YOUR INSTRUCTIONS:
A word-for-word copy of the data is what's wanted; pictures stay out of it.

··· DATA SHOWN ···

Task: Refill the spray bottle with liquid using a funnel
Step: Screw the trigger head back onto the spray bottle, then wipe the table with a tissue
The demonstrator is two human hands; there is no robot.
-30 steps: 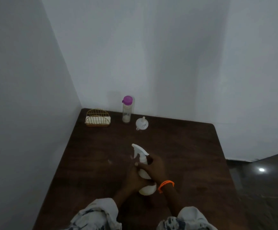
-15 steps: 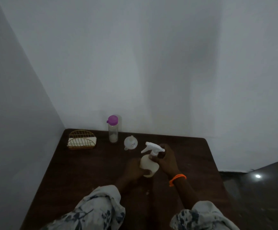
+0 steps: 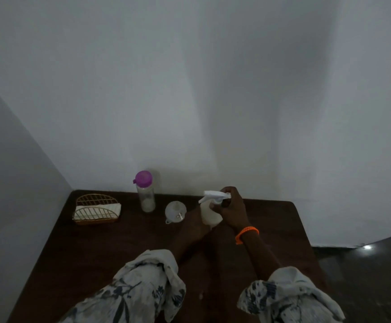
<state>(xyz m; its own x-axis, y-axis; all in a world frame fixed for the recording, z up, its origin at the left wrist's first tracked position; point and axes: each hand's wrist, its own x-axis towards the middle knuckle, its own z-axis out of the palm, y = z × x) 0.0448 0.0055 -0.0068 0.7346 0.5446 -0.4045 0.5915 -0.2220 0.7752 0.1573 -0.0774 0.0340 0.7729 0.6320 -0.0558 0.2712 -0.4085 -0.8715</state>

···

YOUR RESPONSE:
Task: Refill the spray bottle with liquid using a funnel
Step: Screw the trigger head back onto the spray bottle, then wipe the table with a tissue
The demonstrator is two human hands; there is no robot.
-30 steps: 
-15 steps: 
+0 steps: 
<state>(xyz m; its own x-axis, y-axis; all in a world frame fixed for the recording, z up, its origin at the left wrist's first tracked position; point and axes: each hand's wrist, its own x-axis towards the middle knuckle, its own z-axis out of the palm, y = z × x) 0.0448 0.0055 -0.0068 0.7346 0.5446 -0.4045 0.5915 -0.2220 0.7752 0.1573 -0.0774 0.0340 0.7729 0.6320 -0.0558 0.2712 -0.4085 -0.8715</state>

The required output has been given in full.